Schema binding happens on the first row; if a later row's schema diverges from the first, the error surfaces through the iterator (no per-row panics).

Use Stream[T] when result sets are large, when you want to short-circuit early without dragging the rest of the rows over the wire, or when you're piping into another iter.Seq2 consumer.

database/sql driver

import (
    "database/sql"
    _ "github.com/datalake-go/spark-connect-go/spark/sql/driver"
)

db, _   := sql.Open("spark", "sc://spark.internal:15002")
rows, _ := db.QueryContext(ctx, "SELECT id FROM users WHERE tier = $1", "gold")

$N placeholders render with type-aware quoting (strings, numbers, bools, []byte, time.Time). ? placeholders aren't supported — most database/sql-adjacent codegen (sqlc, goose dialects, pgx patterns) emits $N, so the narrower grammar keeps the renderer simple.

Cluster cold-start

import "github.com/datalake-go/spark-connect-go/spark/sparkerrors"
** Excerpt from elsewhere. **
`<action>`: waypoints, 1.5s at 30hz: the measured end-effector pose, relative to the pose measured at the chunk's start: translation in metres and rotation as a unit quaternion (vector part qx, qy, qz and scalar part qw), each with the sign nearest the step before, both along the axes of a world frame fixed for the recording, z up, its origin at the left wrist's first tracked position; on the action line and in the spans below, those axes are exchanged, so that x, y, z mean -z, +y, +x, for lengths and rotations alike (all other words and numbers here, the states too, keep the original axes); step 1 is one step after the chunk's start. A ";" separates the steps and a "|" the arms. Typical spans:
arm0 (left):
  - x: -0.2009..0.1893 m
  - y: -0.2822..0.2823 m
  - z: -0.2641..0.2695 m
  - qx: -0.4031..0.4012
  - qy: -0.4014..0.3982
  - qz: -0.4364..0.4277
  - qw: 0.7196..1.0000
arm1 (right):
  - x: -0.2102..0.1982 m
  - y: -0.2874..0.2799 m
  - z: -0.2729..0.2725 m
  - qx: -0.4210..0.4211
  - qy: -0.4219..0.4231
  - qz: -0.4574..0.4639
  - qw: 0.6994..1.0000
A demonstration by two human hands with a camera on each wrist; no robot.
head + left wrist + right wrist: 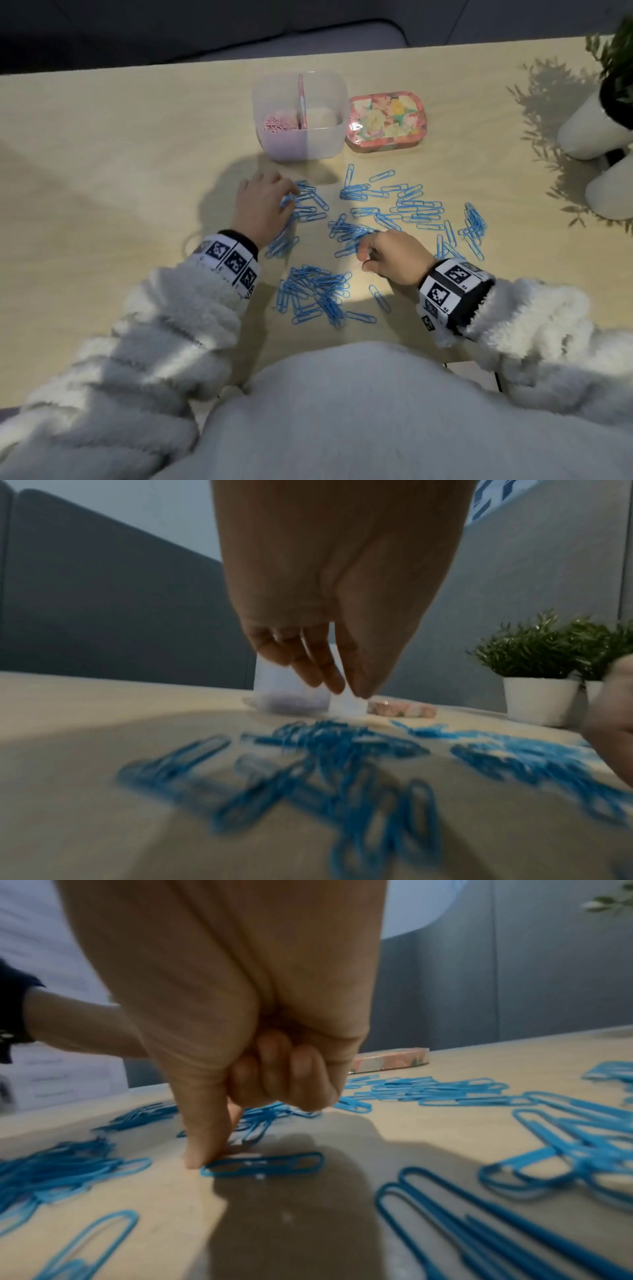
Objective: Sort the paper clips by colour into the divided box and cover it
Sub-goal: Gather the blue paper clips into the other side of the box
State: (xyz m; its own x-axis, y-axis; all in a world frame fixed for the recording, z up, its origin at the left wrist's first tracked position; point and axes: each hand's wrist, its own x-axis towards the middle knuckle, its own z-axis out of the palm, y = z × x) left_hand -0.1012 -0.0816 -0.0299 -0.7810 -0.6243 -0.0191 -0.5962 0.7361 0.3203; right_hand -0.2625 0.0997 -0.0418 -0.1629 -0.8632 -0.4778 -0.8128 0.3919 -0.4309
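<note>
The clear divided box (323,144) stands at the back of the table, with pink clips (275,123) in its left compartment; the right one looks bare. Its floral lid (385,118) lies just to the right. Blue paper clips (317,296) are strewn in several heaps in front. My left hand (291,202) (342,688) hovers over the left heap (308,205), fingers pointing down and holding nothing. On my right hand (364,251) (212,1148), three fingers are curled in, while thumb and forefinger pinch the end of one blue clip (267,1164) lying flat on the table.
Two white pots (592,133) with green plants (537,653) stand at the right end of the table. A dark sofa back rises beyond the far edge. The wooden tabletop (120,164) stretches left of the clips. My white fleece sleeves (164,325) lie along the near edge.
</note>
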 end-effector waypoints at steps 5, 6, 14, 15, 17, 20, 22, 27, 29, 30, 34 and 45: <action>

df, err := session.Sql(ctx, query)
if sparkerrors.IsClusterNotReady(err) {
    // retry with backoff — Databricks serverless usually warms in 30-90s
}

Building from source

git clone https://github.com/datalake-go/spark-connect-go.git
cd spark-connect-go
make && make test

Regenerating protobuf stubs from the Spark submodule:

git submodule update --init --recursive
make gen && make test

Contributing

Feature work that could land upstream should be proposed against apache/spark-connect-go first. Fork-only changes (anything that wouldn't be accepted upstream) stay on this tree. See CONTRIBUTING.md.